ASSIGNED TASK -
The number needed is how many lines of the data hold the string "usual". Give that number and nothing more.

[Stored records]
•••

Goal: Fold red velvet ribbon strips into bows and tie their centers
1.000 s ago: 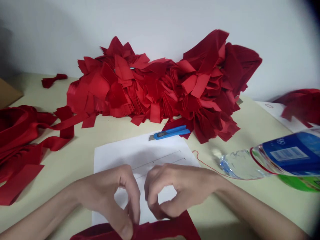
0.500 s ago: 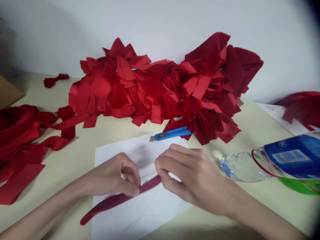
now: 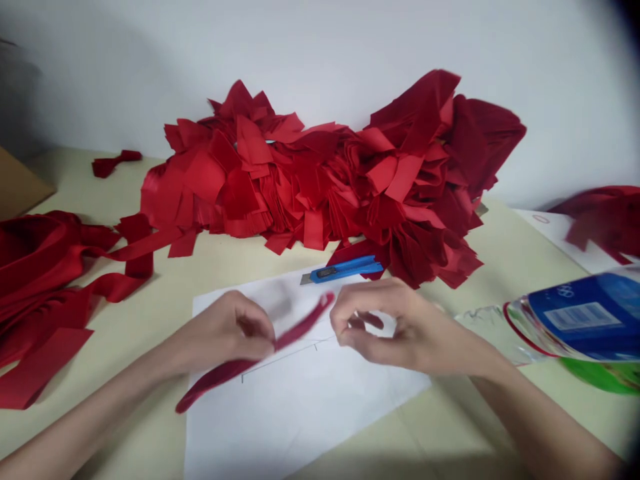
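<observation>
My left hand (image 3: 233, 333) pinches a folded dark red ribbon strip (image 3: 303, 327) near its middle. One end of the strip points down-left, while the other curves up toward the right hand. My right hand (image 3: 380, 323) is closed with thumb and fingertips together, just right of the strip's upper end and apart from it. Whether something small sits in that pinch cannot be made out. Beneath both hands lies a white sheet of paper (image 3: 310, 407) with thin drawn lines. A blue utility knife (image 3: 343, 269) rests at its top edge, its blade partly out.
A large heap of cut red ribbon pieces (image 3: 310, 180) stands against the wall. Long red ribbon (image 3: 45, 267) lies loose at left, near a cardboard box (image 3: 20, 183). At right are a water bottle (image 3: 575, 313) on its side, a green item (image 3: 600, 375) and more red ribbon (image 3: 605, 220).
My right hand has let go of the ribbon strip's upper end and moved right. My left hand has lifted the strip slightly up the paper, and that end now curls upward.
</observation>
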The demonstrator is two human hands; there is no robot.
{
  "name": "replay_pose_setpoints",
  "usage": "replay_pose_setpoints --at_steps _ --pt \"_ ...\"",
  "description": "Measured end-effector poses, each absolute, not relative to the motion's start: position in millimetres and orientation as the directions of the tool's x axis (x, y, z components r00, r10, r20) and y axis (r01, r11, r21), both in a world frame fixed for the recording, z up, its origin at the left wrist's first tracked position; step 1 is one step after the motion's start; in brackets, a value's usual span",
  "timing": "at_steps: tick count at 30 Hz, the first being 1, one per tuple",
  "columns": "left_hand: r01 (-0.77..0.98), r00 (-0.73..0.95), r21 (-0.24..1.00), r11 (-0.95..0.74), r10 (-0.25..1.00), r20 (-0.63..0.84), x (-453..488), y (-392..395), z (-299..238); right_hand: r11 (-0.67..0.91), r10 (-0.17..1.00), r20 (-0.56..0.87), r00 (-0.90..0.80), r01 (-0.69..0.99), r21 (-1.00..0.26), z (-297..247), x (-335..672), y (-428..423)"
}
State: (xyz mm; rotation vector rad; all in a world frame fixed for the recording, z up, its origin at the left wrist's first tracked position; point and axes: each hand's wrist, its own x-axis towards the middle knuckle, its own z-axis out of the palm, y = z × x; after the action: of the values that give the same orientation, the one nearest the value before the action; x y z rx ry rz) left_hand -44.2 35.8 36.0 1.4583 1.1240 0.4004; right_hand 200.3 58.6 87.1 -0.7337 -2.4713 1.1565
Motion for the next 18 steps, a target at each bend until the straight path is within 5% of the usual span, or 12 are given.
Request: replay_pose_setpoints --at_steps 5,9,12,15,18 --pt "0.242 0.772 0.955 0.169 0.562 -0.296 -51 30 41 0.613 0.594 0.093 -0.799 0.375 -0.696 71 207 73" --pt "-0.001 0.489 0.948 0.317 0.827 -0.276 -59 44 37 0.629 0.54 -0.01 -0.842 0.411 -0.66 68 212 77" --pt "0.276 0.298 0.926 0.256 0.894 -0.336 -58 48 39 0.58 0.5 -0.065 -0.863 0.39 -0.715 83 218 74" --pt "0.487 0.512 0.858 0.165 0.742 -0.434 -53 40 45 0.564 0.537 -0.012 -0.843 0.37 -0.738 94 225 74" --pt "0.419 0.739 0.891 0.174 0.505 -0.446 -55 31 48 0.619 0.555 -0.042 -0.831 0.446 -0.646 91 225 79"
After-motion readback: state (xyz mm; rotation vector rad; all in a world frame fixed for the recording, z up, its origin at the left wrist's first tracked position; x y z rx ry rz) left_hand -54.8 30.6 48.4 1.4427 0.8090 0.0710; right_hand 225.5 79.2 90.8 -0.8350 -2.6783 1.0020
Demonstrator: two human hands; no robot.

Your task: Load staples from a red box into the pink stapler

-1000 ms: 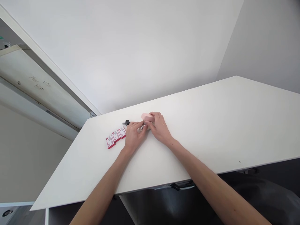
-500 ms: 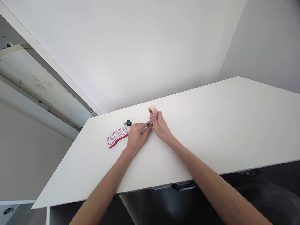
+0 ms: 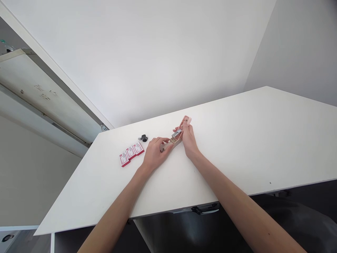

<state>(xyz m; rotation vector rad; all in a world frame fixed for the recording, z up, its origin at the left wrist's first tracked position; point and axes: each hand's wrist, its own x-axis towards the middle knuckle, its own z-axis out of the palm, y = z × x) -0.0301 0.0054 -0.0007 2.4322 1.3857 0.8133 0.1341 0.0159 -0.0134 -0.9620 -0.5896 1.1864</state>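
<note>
A pink stapler (image 3: 187, 119) is opened wide on the white table, its metal magazine tilted up above the beige base (image 3: 176, 141). Fingers of my left hand (image 3: 154, 154) close around the base's left end near the table surface. My right hand (image 3: 189, 141) grips the raised pink top arm on the other side, thumb along it. Small dark-and-gold bits (image 3: 162, 150) show beside my left thumb; I cannot tell what they are. What lies under my right fingers is hidden.
Three small red-and-white boxes (image 3: 131, 152) stand in a slanted row left of my left hand. Behind them lies a small black item (image 3: 143, 137), perhaps a staple remover. A wall rises behind the white table (image 3: 237, 140); a black handle (image 3: 205, 210) juts below its front edge.
My right hand has swung the pink top arm up and to the right, away from the base. The stapler's inside and magazine now show. My left hand has barely moved.
</note>
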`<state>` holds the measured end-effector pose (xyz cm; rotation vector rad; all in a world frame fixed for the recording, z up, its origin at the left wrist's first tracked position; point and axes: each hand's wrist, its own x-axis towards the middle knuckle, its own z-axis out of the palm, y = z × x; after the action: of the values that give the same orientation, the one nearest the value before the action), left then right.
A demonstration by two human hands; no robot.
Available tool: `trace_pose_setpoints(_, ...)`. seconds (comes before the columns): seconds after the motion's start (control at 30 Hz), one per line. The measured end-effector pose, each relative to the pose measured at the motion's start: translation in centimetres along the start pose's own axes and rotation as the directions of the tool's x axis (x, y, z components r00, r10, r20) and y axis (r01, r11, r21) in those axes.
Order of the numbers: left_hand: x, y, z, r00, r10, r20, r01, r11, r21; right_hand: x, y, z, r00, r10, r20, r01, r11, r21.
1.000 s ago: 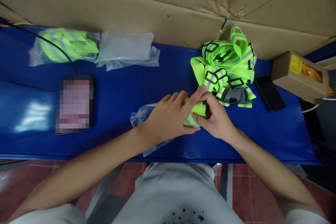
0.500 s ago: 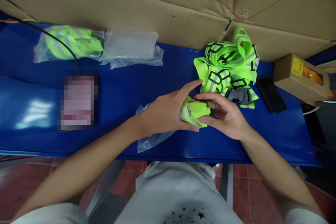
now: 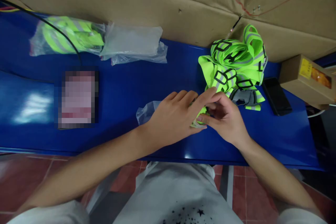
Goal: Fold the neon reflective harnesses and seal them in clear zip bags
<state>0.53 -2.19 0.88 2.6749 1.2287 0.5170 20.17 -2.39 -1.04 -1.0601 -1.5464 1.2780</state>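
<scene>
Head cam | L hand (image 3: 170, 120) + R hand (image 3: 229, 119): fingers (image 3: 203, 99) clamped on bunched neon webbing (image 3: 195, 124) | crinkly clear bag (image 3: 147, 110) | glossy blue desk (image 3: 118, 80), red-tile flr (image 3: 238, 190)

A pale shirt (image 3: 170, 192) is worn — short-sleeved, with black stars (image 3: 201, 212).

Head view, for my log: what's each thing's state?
Held reflective strap: bundled, mostly hidden
Left hand: curved over it
Right hand: thumb on it
Reflective strap pile: heaped
Smartphone: lying flat, unlit
Windowed cardboard box: orange contents showing
Bagged reflective strap: bundled
Clear bags: lying flat
Crumpled clear bag: partly covered
Pixelated object: unclear
</scene>
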Motion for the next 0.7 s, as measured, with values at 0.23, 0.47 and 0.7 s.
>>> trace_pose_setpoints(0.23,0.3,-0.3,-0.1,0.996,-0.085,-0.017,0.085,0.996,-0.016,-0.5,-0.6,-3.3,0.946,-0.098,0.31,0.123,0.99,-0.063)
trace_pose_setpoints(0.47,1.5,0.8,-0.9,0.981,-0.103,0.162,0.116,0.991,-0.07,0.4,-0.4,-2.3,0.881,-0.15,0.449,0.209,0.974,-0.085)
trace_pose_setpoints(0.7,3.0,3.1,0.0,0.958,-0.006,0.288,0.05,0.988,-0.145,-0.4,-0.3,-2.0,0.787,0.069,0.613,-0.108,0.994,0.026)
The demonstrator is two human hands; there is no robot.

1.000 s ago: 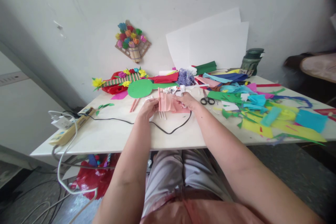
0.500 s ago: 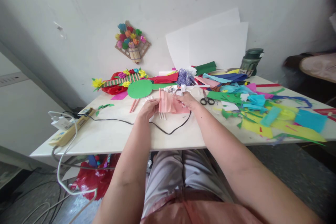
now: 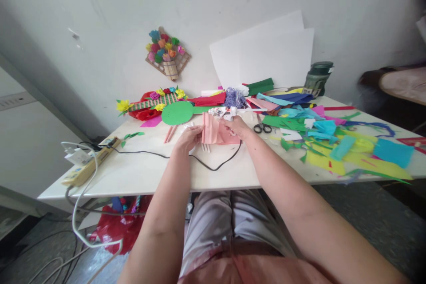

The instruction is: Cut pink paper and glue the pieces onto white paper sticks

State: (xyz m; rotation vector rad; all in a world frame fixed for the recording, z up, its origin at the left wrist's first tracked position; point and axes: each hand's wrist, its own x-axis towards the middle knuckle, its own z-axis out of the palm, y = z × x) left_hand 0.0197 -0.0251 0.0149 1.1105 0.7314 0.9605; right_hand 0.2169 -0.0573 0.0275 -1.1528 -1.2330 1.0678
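Observation:
Salmon-pink crepe paper (image 3: 211, 129) is held folded just above the table, in front of the green paper disc (image 3: 177, 112). My left hand (image 3: 190, 136) pinches its left edge between thumb and fingers. At the paper's right part, my right hand (image 3: 235, 127) has its fingers closed on it. Just beyond the right fingers is a white tool (image 3: 233, 111) with a white stick to its right; whether I touch it cannot be made out. White prongs (image 3: 206, 147) show from beneath the paper. A black cord (image 3: 213, 169) loops from under my right wrist.
Black-handled scissors (image 3: 262, 128) lie right of my hand. Cut paper scraps (image 3: 326, 159) cover the table's right side, with a dark green bottle (image 3: 319, 79) behind. Pink sticks (image 3: 170, 134) and a flower-trimmed piece (image 3: 155, 100) lie left. A power strip (image 3: 91, 162) sits at the left edge.
Almost nothing differs. The paper and both hands stay in place, with only a very slight shift of the paper between my fingers.

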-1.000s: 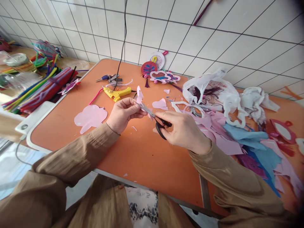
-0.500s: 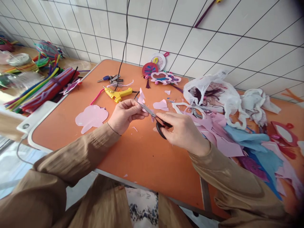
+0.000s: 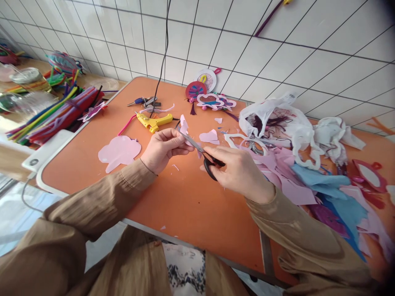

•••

WRITTEN RESPONSE -
2